Dengan demikian SLE sudah dapat ditegakkan. Rencana pemeriksaan penunjang
untuk mendukung diagnosis sesuai kriteria diagnosis yang disarankan adalah anti
DNA, anti Sm, ANA, IgM IgG antikardiolipin.1,7
Setelah diagnosis SLE ditegakkan maka, penatalaksanaan SLE harus
ditentukan terlebih dahulu apakah SLE yang terjadi pada pasien ini merupakan
SLE yang mengancam nyawa atau tidak. Pada pasien ini termasuk SLE yang tidak
mengancam nyawa karena tidak ada tanda-tanda SLE mengancam nyawa.

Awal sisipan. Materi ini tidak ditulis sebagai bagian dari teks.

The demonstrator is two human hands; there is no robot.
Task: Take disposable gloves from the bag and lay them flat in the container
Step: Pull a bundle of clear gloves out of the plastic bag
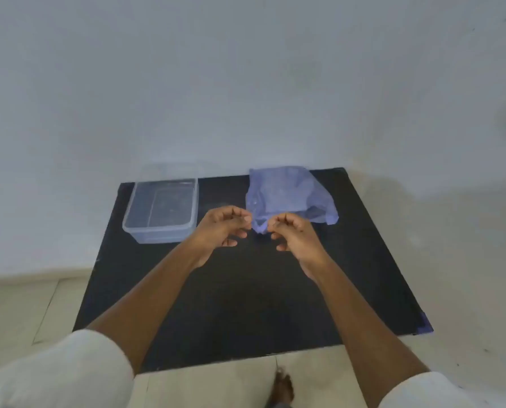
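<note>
Over black mat, curled fingers pinch bag.

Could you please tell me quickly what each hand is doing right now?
Left hand: fingers curled, holding nothing visible.
Right hand: fingers curled beside the crumpled blue plastic bag; grip cannot be told.

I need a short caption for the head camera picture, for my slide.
Both hands, left and right, reach toward the blue bag; clear container beside it.
</note>
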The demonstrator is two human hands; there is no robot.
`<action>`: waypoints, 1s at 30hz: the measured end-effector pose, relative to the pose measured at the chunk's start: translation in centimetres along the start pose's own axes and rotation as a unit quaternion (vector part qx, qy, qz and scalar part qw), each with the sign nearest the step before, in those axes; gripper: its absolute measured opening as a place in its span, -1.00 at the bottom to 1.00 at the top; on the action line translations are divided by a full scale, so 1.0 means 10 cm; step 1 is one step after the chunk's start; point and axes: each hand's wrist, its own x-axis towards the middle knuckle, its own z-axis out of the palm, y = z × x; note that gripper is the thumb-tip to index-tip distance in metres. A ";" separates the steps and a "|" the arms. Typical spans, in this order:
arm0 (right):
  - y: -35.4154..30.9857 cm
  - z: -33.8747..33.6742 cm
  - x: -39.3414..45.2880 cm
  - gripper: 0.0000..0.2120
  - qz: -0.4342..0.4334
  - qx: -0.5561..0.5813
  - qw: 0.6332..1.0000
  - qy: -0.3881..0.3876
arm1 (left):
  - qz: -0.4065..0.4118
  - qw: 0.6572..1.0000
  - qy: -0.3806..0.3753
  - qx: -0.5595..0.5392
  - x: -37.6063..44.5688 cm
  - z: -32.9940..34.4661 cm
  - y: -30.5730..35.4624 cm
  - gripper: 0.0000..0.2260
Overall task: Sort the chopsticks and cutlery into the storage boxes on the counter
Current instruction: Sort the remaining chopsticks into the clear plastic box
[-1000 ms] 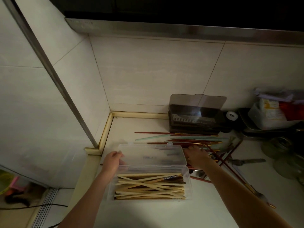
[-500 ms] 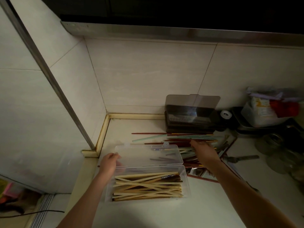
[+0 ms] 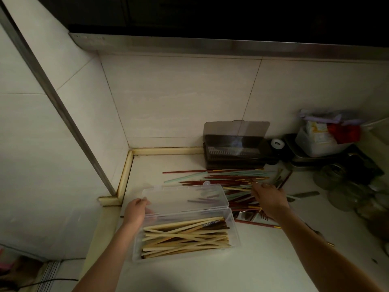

Dengan
demikian penatalaksanaan akan selalu dimulai dengan tatalaksana non
farmakologi dan kemudian penatalaksanaan farmakologi yang disesuaikan berupa
antipiretik, antiinflamasi dan analgetik, kemudian sunblock parafin yang
mengandung PABA jika akan terpapar matahari 1,7
Pasien telah diberikan penjelasan mengenai penyakitnya dan
penyebabnya. Selain itu pasien juga disarankan untuk mencegah terpapar sinar
UV, diberikan edukasi mengenai tanda-tanda penyakit mengancam nyawa,
disarankan untuk istirahat yang cukup, diet seimbang, latihan jasmani.